Directions for this task =
In the listing that follows, how many lines include the string "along"? Reply with only the number.

Raw data =
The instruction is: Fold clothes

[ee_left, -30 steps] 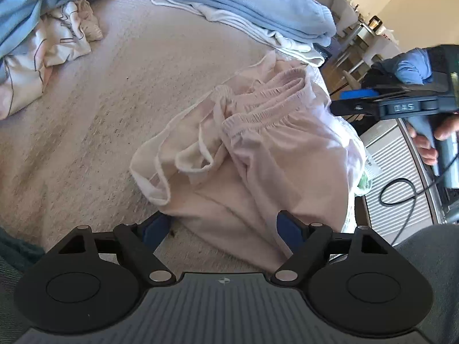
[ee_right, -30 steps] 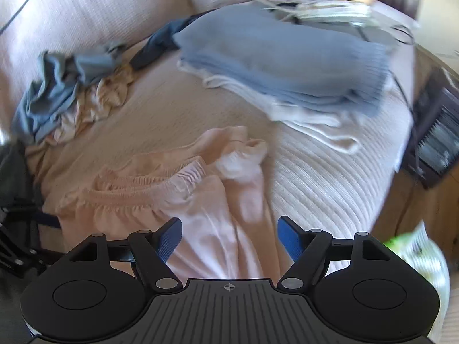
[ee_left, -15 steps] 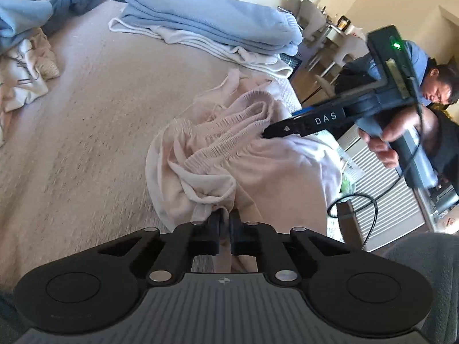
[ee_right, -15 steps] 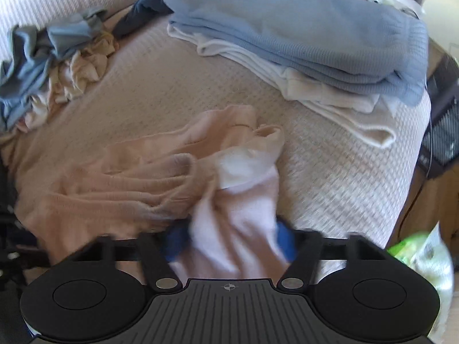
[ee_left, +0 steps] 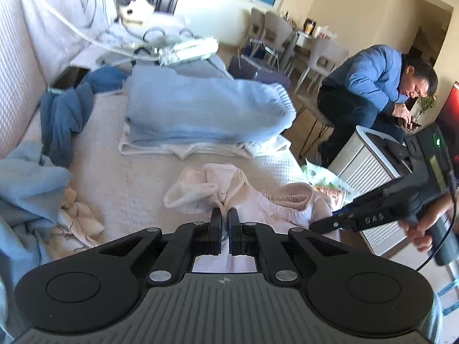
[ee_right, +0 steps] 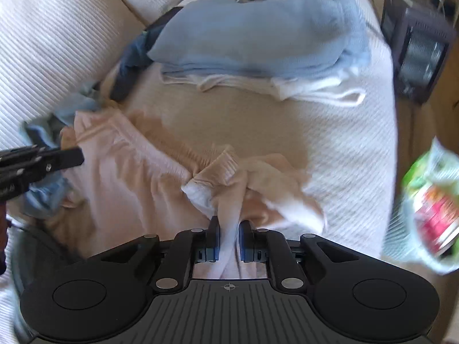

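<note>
a: left wrist view: any writing to read?
b: only "das" on the right hand-held gripper (ee_left: 315, 225), at the right edge.
a: grips?
b: left hand-held gripper (ee_left: 225, 215) is pinched together on the pink shorts (ee_left: 258, 203). right one's jaws are closing, a bunched fold of the shorts between them and pressed by the pads.
a: where are the shorts?
b: near the front edge of the bed (ee_right: 243, 120), lifted at both grips.
a: open room?
b: bare bedspread between the shorts and the folded blue stack (ee_right: 252, 37); loose clothes (ee_left: 31, 189) crowd the left side.
</note>
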Available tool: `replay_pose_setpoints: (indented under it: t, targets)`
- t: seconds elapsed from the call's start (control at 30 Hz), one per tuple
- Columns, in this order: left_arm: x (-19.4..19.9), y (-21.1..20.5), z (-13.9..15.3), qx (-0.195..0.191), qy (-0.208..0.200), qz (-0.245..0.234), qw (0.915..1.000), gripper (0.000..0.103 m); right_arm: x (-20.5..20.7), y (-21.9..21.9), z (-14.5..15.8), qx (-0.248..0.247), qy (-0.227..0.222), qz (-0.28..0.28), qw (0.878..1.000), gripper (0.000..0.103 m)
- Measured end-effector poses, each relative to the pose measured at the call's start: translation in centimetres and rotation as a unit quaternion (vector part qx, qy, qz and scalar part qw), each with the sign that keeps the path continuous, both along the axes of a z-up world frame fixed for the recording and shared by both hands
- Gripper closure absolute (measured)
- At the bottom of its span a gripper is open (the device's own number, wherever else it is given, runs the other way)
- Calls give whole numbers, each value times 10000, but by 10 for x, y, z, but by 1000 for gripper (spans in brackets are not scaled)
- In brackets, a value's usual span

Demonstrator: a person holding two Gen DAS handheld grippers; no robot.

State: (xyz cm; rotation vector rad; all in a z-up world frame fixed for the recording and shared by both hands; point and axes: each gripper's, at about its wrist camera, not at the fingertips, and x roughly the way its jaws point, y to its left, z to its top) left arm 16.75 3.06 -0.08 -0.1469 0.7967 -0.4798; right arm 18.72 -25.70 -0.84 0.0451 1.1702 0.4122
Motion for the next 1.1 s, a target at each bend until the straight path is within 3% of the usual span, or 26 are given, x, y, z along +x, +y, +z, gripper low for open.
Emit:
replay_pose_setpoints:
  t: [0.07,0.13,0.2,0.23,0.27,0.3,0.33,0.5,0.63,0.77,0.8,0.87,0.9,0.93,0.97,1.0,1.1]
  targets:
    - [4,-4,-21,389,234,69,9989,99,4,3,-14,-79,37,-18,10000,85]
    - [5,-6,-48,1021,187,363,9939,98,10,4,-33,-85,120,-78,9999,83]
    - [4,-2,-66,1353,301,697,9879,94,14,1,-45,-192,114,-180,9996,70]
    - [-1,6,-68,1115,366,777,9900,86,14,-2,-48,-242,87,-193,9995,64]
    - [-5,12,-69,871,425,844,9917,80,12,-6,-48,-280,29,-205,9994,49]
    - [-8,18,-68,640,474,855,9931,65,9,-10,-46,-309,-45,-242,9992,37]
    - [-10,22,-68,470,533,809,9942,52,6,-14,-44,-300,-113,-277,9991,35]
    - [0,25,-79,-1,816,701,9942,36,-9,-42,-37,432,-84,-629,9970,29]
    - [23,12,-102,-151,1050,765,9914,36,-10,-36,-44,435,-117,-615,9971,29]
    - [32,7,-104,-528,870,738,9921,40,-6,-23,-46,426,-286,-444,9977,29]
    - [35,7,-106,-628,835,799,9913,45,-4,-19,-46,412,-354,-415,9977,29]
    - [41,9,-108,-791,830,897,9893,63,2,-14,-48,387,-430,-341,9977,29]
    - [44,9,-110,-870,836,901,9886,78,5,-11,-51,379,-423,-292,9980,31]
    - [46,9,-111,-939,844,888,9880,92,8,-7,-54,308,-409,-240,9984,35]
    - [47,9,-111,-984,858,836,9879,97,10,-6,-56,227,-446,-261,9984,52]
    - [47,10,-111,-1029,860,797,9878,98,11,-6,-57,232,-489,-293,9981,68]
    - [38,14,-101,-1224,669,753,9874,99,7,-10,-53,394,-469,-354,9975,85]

Written answer =
2